Così come hanno poco a che fare con tali concetti le librerie Coop – Coop Liguria, Nova Coop e Coop Alleanza 3.0 detengono insieme il 40% del pacchetto azionario di Eataly –, le biciclette della Bianchi, gli elettrodomestici della Whirpool e i mobili di design della Kartell. Difficile poi immaginarsi un contadino sfrecciare su una Lamborghini o rilassarsi in un esclusivo acquapark del Gruppo Monti, tanto per citare altre due aziende presenti con i loro spazi.
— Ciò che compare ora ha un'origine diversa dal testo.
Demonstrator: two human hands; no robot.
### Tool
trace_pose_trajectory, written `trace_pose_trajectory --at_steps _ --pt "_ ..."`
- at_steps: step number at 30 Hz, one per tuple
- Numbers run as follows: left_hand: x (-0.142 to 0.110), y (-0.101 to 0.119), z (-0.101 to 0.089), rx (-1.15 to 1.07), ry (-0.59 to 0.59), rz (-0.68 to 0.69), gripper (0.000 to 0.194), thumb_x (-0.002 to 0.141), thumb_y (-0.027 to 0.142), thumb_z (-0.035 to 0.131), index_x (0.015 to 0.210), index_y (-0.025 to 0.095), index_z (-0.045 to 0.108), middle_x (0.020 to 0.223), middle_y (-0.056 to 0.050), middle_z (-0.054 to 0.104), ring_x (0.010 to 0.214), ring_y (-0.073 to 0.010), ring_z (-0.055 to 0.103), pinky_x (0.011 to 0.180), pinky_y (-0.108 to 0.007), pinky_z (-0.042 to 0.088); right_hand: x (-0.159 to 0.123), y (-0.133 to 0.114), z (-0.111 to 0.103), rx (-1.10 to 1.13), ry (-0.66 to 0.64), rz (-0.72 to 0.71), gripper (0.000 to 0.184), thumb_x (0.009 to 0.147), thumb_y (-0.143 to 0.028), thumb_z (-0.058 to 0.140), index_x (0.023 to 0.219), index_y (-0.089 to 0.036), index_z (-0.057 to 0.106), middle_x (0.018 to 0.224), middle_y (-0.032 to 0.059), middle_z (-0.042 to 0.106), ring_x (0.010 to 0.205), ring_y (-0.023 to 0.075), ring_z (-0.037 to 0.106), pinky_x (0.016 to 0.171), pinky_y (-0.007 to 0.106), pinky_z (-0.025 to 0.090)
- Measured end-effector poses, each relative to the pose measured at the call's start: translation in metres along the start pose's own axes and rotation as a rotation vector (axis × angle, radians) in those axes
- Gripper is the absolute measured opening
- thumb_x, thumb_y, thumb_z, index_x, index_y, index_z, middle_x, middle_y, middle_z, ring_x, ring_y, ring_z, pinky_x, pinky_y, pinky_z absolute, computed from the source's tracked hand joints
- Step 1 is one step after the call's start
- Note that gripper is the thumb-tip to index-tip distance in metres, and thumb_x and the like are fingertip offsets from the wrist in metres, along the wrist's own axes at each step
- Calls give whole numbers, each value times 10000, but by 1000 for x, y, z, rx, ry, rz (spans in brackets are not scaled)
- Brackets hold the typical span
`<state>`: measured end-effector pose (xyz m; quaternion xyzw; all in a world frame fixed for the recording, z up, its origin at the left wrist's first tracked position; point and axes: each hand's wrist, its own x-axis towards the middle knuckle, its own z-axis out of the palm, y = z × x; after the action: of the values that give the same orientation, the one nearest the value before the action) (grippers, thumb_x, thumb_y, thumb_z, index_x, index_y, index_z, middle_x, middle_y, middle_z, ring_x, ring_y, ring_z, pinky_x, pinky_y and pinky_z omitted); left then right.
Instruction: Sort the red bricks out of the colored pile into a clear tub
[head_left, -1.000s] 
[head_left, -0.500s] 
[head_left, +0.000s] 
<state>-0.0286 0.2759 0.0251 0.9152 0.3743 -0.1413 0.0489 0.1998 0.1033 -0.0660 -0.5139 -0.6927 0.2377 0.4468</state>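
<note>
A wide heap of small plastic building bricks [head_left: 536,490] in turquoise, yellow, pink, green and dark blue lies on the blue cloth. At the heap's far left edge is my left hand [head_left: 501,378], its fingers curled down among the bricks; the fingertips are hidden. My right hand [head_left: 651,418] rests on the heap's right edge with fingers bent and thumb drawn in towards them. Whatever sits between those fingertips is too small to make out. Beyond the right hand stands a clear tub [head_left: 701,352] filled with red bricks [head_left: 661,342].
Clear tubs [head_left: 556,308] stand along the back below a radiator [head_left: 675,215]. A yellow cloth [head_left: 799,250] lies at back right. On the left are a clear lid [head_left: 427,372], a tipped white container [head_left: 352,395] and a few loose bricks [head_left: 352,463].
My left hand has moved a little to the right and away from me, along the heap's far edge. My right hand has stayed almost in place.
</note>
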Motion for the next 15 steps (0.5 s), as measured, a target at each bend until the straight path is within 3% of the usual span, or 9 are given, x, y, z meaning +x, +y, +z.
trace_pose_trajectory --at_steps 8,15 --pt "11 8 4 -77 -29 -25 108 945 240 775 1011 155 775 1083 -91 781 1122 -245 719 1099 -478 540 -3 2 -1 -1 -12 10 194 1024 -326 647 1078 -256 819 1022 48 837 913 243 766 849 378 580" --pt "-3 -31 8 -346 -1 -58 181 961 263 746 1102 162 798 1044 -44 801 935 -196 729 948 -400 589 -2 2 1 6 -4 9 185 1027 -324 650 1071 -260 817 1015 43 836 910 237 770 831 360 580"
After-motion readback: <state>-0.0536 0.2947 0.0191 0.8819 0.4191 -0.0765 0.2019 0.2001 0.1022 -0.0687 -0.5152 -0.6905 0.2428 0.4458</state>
Insomma, dopo il giro turistico all’interno della “fabbrica contadina” le nostre perplessità sono decisamente aumentate e ci è sembrato invece di aver visitato la “food court” di qualche grande centro commerciale o aeroporto internazionale, studiata per stimolare il consumo piuttosto che per avvicinare i cittadini alla cultura contadina.
Ed è proprio questo il punto: il mondo rurale si poggia su una tradizione che ha un rapporto simbiotico con pratiche, utensili, luoghi ben definiti, che non è possibile asportare e riunire dentro un capannone di periferia. L’agricoltura viene dalla Terra – l’agricoltura È la Terra! – e da essa non si può allontanare. Non la si può studiare, apprezzare e conoscere al di fuori della sua cornice, senza prima essersi calati in quel contesto sociale e culturale che l’ha plasmata nel corso dei secoli.
Farinetti ha commesso l’errore classico della mentalità del consumo: pretendere di commercializzare tutto. Sperare di prendere, suddividere, impacchettare e vendere anche i beni immateriali. Così facendo ha mancato di rispetto a una cultura antica e complessa, trasformando in fenomeni da baraccone i contadini e in show per spettatori annoiati le pratiche agricole che per loro significano la vita.